Problem = Using the line that contains "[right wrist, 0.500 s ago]" as the first line and the last line of the data as the final one, give every line in that range again exactly.

Given entries =

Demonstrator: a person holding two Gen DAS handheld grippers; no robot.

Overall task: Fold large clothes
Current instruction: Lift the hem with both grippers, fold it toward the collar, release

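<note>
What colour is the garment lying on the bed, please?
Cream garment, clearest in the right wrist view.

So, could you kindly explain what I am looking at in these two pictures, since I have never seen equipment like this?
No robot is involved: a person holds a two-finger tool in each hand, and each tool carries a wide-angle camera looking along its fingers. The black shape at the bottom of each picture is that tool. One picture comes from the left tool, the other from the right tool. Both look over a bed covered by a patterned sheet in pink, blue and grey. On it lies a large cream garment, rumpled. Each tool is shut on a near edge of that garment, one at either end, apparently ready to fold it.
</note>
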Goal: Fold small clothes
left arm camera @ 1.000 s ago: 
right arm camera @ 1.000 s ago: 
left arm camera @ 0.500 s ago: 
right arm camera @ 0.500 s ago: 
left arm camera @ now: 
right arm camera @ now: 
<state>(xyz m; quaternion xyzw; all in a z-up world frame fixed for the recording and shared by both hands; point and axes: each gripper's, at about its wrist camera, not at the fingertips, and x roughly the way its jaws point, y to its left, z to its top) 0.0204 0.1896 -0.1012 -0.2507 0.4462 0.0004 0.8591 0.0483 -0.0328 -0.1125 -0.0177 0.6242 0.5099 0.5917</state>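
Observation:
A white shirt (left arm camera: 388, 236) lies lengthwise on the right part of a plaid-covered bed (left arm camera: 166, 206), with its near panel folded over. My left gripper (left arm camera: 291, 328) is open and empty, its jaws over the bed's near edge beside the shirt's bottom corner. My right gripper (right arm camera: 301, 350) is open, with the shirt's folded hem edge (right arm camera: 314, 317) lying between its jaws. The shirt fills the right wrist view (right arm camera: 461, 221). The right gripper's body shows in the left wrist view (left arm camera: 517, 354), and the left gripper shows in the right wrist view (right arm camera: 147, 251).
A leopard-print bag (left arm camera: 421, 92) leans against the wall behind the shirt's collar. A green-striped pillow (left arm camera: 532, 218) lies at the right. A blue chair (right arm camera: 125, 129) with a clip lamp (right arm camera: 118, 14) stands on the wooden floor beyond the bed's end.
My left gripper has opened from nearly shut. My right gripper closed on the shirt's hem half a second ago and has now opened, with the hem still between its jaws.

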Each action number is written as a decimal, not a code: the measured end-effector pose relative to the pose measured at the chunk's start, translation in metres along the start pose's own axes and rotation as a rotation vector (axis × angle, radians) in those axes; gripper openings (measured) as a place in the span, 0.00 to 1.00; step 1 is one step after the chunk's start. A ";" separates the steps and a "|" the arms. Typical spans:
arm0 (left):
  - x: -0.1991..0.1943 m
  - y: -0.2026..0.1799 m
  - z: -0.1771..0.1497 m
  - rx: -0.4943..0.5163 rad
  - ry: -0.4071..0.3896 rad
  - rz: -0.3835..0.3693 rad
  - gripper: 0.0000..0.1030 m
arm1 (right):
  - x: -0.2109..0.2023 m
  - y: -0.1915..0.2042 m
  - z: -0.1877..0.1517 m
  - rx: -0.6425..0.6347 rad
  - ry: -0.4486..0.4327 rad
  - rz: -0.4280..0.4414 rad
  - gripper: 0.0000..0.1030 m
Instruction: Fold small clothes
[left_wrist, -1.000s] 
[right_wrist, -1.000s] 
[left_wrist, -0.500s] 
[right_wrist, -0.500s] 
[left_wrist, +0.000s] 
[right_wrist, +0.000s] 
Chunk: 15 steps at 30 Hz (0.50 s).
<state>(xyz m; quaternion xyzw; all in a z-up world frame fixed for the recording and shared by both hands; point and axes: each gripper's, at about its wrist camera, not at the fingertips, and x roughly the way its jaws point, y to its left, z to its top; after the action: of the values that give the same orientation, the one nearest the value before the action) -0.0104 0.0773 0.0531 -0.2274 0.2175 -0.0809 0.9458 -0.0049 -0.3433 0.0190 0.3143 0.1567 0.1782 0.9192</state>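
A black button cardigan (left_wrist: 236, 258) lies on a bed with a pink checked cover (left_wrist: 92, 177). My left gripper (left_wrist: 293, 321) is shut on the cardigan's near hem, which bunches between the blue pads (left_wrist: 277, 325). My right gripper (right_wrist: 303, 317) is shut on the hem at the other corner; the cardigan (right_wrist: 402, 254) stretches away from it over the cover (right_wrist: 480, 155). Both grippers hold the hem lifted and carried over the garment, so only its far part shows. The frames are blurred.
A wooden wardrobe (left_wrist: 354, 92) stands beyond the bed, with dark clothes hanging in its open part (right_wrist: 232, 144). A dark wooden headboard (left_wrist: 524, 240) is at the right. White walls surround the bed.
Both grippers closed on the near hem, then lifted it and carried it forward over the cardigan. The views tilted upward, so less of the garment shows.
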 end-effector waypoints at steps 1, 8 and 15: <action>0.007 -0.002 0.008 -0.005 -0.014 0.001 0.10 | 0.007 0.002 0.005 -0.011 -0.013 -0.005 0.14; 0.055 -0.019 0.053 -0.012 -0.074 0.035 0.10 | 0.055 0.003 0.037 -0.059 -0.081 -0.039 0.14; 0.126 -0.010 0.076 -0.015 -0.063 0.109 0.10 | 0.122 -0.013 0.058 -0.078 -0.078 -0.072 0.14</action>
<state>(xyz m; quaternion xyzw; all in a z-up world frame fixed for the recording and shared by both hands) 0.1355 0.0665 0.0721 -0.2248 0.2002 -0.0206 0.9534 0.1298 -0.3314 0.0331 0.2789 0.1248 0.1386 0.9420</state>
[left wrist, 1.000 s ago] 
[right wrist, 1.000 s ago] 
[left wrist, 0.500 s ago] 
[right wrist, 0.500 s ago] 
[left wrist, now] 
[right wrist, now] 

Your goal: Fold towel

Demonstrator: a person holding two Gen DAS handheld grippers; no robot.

Written reply =
[right wrist, 0.500 s ago] 
[left wrist, now] 
[right wrist, now] 

Your goal: Fold towel

Demonstrator: a person holding two Gen DAS handheld grippers; no robot.

That makes the output complete.